Gocco reported district and school data the board had requested: Freeport High’s AP outcomes remain strong, with 91.8% of test‑takers scoring a 3 or higher on AP exams in the most recent reporting period. On state three‑year (Maine 3) assessment measures for tenth graders, reading results met or slightly exceeded targets (fall to spring movement to ~78.4% at or above the 50th percentile); math met the school’s goal (spring at 67.1% vs. the 65% target).

The high school set a goal to reduce chronic absenteeism by 5 percentage points to get below 12% (post‑COVID highs earlier reached 21.5%). Gocco said the school will use targeted family communication, per‑period attendance alerts and new text‑message tools (ReachMyTeach) to notify parents quickly when a student is missing class. Assistant principals have attended attendance workshops to support the effort.

Gocco also described Freeport High’s three‑year JED Foundation partnership on mental‑health planning (this is the third year), expanded advisory time for academic support, and work by an equity team to identify and reduce hidden financial barriers to extracurricular participation (uniforms, travel, equipment). She told the board the school will merge its portrait‑of‑a‑graduate work with the district strategic plan to avoid duplicative effort.

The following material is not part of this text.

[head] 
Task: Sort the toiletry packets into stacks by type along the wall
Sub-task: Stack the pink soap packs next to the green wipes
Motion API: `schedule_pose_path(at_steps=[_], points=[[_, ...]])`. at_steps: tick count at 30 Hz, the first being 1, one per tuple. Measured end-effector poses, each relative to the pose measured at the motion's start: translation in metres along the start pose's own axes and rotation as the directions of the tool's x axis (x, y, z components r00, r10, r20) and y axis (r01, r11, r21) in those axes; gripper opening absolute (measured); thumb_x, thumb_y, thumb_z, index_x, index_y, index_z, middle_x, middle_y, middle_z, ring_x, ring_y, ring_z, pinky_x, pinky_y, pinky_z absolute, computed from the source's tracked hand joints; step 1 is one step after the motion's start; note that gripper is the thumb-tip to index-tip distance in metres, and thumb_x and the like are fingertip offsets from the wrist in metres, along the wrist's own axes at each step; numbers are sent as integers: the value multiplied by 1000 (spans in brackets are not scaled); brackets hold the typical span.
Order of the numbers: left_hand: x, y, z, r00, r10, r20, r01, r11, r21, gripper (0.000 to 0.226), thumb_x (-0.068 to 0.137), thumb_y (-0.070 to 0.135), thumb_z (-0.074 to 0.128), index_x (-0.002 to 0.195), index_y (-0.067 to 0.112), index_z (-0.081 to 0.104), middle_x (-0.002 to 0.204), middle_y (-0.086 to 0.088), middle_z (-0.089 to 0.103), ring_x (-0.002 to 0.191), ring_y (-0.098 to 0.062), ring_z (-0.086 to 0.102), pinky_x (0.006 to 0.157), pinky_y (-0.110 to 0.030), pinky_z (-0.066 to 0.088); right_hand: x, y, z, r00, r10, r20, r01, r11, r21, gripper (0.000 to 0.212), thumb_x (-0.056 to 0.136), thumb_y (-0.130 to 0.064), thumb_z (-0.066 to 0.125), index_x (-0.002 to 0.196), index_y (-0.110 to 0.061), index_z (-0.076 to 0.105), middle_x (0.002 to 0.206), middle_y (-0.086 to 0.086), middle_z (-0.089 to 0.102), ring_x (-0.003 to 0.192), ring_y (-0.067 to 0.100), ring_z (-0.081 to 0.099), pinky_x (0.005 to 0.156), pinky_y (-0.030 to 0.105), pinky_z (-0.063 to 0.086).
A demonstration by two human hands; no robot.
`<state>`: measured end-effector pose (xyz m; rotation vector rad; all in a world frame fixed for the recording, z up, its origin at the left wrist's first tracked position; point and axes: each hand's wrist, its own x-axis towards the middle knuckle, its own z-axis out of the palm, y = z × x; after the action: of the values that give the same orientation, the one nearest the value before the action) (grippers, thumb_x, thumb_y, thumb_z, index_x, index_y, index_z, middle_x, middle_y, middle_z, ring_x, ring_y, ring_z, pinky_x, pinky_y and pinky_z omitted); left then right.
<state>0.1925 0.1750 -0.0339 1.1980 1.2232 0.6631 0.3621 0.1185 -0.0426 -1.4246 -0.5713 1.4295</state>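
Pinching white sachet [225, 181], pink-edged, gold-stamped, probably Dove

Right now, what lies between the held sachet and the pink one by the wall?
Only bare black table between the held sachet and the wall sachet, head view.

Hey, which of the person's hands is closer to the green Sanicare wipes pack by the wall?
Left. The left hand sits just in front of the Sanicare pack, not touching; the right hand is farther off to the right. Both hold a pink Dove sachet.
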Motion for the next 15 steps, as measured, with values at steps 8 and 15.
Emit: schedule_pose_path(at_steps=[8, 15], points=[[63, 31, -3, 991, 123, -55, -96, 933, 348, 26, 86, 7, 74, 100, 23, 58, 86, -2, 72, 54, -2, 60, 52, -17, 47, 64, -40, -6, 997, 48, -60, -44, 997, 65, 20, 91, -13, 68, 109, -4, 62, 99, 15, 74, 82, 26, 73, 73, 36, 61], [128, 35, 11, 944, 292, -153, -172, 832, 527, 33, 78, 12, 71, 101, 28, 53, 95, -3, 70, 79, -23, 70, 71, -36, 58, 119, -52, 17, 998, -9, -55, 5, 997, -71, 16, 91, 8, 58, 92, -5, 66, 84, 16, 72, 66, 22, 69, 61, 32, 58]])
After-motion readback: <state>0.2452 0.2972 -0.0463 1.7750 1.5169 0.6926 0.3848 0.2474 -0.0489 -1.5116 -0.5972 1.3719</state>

Board members asked for more disaggregated participation data from planning sessions to ensure underrepresented groups were reached; Gocco said student survey and focus‑group responses form a strong portion of the engagement data but she did not yet have a disaggregated breakdown to share.

Gocco said the school will report back to the board with implementation evidence and metrics tied to the three priorities during the school year.